Give back the entire listing below, unaltered.

Top of Data

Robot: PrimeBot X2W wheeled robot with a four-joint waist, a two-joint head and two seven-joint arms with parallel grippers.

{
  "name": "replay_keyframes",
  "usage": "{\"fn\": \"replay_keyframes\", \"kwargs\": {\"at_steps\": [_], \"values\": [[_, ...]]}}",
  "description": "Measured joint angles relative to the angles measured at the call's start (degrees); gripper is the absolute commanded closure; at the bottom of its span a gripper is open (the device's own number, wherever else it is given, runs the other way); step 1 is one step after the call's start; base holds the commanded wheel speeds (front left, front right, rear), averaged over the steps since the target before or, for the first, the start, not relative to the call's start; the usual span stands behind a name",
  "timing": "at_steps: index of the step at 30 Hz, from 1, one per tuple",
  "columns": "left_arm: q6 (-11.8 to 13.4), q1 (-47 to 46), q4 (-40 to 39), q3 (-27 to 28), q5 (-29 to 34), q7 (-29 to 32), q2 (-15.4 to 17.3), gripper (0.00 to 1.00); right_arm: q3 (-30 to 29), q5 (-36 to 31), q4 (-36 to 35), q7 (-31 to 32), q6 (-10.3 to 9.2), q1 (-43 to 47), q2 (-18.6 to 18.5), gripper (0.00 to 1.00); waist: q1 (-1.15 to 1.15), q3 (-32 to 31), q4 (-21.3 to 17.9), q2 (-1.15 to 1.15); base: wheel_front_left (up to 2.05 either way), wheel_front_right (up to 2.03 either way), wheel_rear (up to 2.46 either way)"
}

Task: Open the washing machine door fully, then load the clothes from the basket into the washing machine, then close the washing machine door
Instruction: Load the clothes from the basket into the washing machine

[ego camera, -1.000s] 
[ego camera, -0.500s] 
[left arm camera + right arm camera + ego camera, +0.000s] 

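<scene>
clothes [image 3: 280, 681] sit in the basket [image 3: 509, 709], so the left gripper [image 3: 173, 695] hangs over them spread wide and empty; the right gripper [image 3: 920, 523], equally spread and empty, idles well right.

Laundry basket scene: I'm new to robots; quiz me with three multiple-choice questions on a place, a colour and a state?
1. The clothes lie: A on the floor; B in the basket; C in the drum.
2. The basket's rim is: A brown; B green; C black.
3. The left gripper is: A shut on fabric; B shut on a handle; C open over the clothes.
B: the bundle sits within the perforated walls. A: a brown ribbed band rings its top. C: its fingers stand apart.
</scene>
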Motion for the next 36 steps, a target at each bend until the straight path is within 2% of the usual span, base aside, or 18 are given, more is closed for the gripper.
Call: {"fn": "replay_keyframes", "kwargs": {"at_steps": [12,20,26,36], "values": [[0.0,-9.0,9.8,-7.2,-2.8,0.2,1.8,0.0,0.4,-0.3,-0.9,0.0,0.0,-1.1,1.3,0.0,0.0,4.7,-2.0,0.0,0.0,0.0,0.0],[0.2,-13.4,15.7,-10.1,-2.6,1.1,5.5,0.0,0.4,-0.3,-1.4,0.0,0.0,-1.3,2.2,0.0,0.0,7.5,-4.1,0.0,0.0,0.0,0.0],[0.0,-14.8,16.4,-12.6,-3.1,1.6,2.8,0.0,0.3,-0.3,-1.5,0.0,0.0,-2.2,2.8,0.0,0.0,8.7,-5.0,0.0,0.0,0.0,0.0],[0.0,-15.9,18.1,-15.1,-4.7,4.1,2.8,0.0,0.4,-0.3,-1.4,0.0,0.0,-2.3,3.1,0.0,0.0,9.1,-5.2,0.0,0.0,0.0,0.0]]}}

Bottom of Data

_Result of this exercise_:
Robot: PrimeBot X2W wheeled robot with a four-joint waist, a two-joint head and two seven-joint arms with parallel grippers.

{
  "name": "replay_keyframes",
  "usage": "{\"fn\": \"replay_keyframes\", \"kwargs\": {\"at_steps\": [_], \"values\": [[_, ...]]}}",
  "description": "Measured joint angles relative to the angles measured at the call's start (degrees); gripper is the absolute commanded closure; at the bottom of its span a gripper is open (the device's own number, wherever else it is given, runs the other way); step 1 is one step after the call's start; base holds the commanded wheel speeds (front left, front right, rear), averaged over the steps since the target before or, for the first, the start, not relative to the call's start; the usual span stands behind a name",
  "timing": "at_steps: index of the step at 30 Hz, from 1, one per tuple",
  "columns": "left_arm: q6 (-11.8 to 13.4), q1 (-47 to 46), q4 (-40 to 39), q3 (-27 to 28), q5 (-29 to 34), q7 (-29 to 32), q2 (-15.4 to 17.3), gripper (0.00 to 1.00); right_arm: q3 (-30 to 29), q5 (-36 to 31), q4 (-36 to 35), q7 (-31 to 32), q6 (-10.3 to 9.2), q1 (-43 to 47), q2 (-18.6 to 18.5), gripper (0.00 to 1.00); waist: q1 (-1.15 to 1.15), q3 (-32 to 31), q4 (-21.3 to 17.9), q2 (-1.15 to 1.15); base: wheel_front_left (up to 2.05 either way), wheel_front_right (up to 2.03 either way), wheel_rear (up to 2.46 either way)"
}

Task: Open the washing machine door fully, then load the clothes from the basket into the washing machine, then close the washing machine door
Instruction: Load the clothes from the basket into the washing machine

[ego camera, -1.000s] 
[ego camera, -0.500s] 
[left arm camera + right arm camera + ego camera, +0.000s] 

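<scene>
clothes [image 3: 280, 681] sit in the basket [image 3: 509, 709], so the left gripper [image 3: 173, 695] hangs over them spread wide and empty; the right gripper [image 3: 920, 523], equally spread and empty, idles well right.

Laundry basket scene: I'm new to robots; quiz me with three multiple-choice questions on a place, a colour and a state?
1. The clothes lie: A on the floor; B in the basket; C in the drum.
2. The basket's rim is: A brown; B green; C black.
3. The left gripper is: A shut on fabric; B shut on a handle; C open over the clothes.
B: the bundle sits within the perforated walls. A: a brown ribbed band rings its top. C: its fingers stand apart.
</scene>
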Motion for the next 36 steps, a target at each bend until the straight path is within 2% of the usual span, base aside, or 18 are given, more is closed for the gripper.
Call: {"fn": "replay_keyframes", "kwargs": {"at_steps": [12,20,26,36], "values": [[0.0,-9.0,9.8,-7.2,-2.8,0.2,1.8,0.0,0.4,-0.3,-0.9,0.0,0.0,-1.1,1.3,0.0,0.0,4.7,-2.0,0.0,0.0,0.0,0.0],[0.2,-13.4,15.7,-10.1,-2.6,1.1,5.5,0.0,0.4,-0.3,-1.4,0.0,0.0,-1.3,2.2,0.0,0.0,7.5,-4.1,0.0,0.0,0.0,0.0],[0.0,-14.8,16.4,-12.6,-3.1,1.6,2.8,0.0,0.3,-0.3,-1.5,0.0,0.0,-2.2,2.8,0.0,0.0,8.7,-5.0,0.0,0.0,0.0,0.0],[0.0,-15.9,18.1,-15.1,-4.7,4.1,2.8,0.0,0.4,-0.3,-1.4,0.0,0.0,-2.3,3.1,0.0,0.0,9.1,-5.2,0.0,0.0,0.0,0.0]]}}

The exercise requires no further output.